Below are records with pictures in them. Output exactly the lines from the one with "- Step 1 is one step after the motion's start" through the one with "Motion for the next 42", both included, and leave every picture out; give only those lines.

++++ Information supplied ++++

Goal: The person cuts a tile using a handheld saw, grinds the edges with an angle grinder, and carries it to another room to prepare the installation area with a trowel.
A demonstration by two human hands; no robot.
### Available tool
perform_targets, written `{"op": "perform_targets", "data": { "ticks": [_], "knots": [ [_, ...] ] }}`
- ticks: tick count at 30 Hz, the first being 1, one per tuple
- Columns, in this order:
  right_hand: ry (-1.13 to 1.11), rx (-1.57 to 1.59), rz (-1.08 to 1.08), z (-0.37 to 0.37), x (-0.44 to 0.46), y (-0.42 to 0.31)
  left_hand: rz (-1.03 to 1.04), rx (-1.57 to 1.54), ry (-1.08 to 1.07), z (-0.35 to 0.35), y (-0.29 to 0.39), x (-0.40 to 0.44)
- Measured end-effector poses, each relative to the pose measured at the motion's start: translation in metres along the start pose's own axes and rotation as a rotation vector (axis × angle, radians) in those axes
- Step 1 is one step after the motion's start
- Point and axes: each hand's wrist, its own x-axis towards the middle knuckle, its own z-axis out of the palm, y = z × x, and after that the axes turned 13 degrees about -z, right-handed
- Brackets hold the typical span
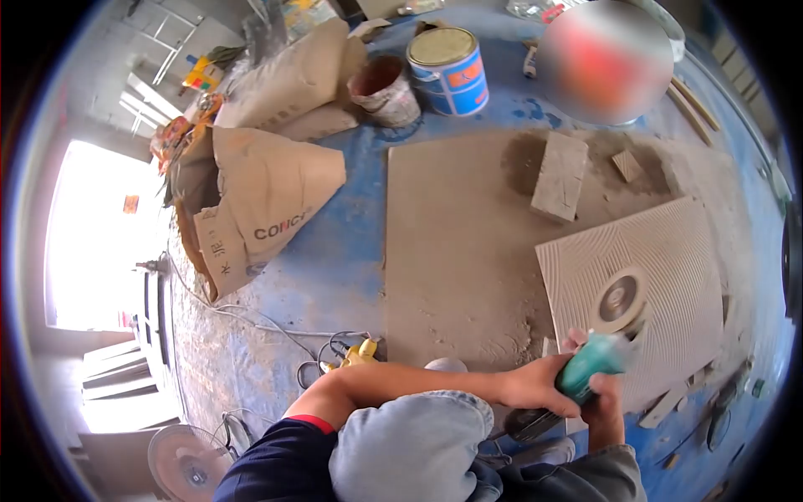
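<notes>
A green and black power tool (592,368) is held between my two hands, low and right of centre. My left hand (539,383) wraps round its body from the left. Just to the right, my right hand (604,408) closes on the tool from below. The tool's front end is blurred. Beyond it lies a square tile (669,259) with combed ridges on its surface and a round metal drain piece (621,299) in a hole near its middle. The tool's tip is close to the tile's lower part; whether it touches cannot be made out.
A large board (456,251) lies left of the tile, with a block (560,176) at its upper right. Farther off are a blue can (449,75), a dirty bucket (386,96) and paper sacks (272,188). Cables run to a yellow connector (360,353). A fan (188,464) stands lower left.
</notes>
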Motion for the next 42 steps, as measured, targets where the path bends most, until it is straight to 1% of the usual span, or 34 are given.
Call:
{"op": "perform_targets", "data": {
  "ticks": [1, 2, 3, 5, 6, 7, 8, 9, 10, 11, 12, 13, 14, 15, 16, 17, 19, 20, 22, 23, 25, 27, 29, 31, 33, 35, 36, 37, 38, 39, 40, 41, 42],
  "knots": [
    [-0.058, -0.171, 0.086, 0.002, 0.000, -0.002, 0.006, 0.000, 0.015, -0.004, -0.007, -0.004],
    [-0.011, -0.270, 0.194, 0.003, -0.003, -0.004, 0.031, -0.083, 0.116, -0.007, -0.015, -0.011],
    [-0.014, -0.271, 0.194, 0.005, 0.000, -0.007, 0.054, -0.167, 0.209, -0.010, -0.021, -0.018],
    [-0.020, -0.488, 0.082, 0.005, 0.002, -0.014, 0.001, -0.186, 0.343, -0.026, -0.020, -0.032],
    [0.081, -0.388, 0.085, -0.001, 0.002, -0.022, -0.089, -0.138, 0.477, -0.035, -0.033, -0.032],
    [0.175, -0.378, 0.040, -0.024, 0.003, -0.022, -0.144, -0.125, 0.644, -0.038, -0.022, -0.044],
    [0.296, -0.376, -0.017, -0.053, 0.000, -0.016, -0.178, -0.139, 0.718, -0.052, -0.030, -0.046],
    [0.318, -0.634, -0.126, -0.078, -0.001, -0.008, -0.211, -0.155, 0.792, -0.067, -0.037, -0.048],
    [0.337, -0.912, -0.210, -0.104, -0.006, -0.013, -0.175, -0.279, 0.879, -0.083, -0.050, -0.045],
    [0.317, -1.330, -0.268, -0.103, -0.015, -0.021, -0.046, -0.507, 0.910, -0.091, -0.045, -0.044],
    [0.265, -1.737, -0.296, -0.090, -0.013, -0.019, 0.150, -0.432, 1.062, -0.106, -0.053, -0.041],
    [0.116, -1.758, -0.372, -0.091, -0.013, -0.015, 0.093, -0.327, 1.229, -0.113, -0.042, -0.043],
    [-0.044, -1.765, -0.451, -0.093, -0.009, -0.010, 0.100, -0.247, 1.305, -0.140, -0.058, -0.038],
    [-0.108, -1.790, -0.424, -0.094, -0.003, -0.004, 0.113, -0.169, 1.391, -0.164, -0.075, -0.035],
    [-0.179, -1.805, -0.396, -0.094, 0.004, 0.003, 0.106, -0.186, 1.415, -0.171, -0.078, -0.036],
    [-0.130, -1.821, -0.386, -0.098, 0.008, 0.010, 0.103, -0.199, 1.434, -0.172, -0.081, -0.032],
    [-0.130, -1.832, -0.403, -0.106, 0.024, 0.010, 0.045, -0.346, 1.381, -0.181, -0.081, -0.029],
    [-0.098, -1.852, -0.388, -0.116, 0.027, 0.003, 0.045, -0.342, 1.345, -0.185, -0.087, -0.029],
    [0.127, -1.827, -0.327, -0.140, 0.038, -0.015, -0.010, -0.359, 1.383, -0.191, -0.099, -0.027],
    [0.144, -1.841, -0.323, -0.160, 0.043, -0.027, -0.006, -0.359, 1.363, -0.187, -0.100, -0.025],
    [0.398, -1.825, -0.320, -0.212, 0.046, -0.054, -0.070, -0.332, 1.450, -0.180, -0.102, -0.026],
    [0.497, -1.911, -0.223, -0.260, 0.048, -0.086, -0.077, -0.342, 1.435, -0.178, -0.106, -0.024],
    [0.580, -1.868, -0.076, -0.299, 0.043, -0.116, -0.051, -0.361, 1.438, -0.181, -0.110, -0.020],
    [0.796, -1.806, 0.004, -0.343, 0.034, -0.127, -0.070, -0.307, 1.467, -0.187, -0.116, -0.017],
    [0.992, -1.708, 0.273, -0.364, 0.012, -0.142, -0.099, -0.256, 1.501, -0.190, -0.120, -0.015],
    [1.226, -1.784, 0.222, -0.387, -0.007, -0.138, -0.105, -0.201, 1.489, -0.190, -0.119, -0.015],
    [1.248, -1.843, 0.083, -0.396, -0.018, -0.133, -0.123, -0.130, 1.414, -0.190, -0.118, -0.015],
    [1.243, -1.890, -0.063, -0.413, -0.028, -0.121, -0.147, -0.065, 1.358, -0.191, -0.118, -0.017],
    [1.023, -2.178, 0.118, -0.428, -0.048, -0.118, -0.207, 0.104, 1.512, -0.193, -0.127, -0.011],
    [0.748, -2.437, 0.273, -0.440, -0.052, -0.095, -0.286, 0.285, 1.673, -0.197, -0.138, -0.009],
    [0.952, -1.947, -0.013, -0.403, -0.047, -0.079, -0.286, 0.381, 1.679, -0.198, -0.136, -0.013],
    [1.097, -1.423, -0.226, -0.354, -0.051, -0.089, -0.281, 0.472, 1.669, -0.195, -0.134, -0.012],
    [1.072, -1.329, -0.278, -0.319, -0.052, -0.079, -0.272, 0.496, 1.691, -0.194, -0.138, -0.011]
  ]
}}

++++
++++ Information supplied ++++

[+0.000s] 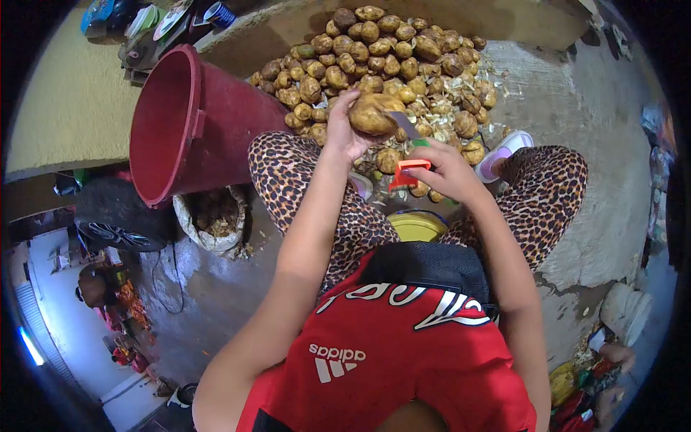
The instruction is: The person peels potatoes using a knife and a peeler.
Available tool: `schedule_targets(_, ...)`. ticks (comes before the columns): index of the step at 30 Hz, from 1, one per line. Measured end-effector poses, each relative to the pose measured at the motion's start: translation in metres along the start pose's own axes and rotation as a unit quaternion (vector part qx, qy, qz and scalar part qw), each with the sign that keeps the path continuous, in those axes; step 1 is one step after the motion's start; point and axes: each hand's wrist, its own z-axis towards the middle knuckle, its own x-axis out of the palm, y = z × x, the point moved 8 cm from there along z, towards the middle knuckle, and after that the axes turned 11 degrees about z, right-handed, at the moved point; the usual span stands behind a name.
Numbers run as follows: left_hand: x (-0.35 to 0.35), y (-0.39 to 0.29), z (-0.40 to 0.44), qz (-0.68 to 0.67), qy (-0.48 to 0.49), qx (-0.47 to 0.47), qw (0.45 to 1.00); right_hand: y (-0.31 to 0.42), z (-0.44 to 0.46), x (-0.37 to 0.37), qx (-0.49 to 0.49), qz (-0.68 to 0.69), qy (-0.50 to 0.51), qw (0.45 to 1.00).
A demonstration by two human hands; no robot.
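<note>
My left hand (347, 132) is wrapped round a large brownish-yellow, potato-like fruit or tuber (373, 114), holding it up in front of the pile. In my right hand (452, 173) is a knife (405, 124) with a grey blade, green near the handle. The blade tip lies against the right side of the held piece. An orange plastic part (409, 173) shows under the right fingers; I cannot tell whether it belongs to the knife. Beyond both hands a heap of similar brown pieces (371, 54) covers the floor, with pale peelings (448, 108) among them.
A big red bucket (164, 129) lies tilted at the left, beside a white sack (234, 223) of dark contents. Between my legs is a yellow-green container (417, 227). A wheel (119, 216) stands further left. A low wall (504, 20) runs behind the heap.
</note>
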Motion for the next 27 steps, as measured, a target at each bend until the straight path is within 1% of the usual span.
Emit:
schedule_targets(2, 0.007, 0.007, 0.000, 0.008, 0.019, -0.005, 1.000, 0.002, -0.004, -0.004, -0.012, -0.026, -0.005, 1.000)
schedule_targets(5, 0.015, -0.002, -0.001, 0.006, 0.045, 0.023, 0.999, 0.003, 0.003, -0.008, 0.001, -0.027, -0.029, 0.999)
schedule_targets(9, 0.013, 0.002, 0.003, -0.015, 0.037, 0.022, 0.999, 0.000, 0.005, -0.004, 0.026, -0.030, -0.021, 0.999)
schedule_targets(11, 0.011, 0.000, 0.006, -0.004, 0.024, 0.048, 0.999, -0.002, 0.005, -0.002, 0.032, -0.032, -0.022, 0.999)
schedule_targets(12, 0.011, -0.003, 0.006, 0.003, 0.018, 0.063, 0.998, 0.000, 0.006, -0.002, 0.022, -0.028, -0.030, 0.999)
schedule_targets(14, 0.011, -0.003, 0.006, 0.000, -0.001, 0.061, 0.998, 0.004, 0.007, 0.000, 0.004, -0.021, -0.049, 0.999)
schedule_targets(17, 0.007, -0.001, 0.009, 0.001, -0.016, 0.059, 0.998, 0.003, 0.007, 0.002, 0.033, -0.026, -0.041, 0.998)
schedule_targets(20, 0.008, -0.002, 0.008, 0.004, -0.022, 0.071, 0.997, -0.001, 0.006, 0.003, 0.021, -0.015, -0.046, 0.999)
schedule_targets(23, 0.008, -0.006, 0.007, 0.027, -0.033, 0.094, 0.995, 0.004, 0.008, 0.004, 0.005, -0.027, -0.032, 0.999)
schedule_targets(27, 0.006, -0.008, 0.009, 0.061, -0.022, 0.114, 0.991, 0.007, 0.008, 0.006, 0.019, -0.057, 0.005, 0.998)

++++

# Exercise answer
- Step 1 is one step after the motion's start
- Point and axes: each hand's wrist, its own x-axis towards the middle knuckle, its own z-axis out of the palm, y = z × x, and after that the axes turned 13 degrees about -z, right-handed
- Brackets hold the typical span
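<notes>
A green and black power tool (592,368) is held between my two hands, low and right of centre. My left hand (539,383) wraps round its body from the left. Just to the right, my right hand (604,408) closes on the tool from below. The tool's front end is blurred. Beyond it lies a square tile (669,259) with combed ridges on its surface and a round metal drain piece (621,299) in a hole near its middle. The tool's tip is close to the tile's lower part; whether it touches cannot be made out.
A large board (456,251) lies left of the tile, with a block (560,176) at its upper right. Farther off are a blue can (449,75), a dirty bucket (386,96) and paper sacks (272,188). Cables run to a yellow connector (360,353). A fan (188,464) stands lower left.
</notes>
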Motion for the next 42 steps, as measured, targets where the path bends most, until it is straight to 1% of the usual span, or 34 are given.

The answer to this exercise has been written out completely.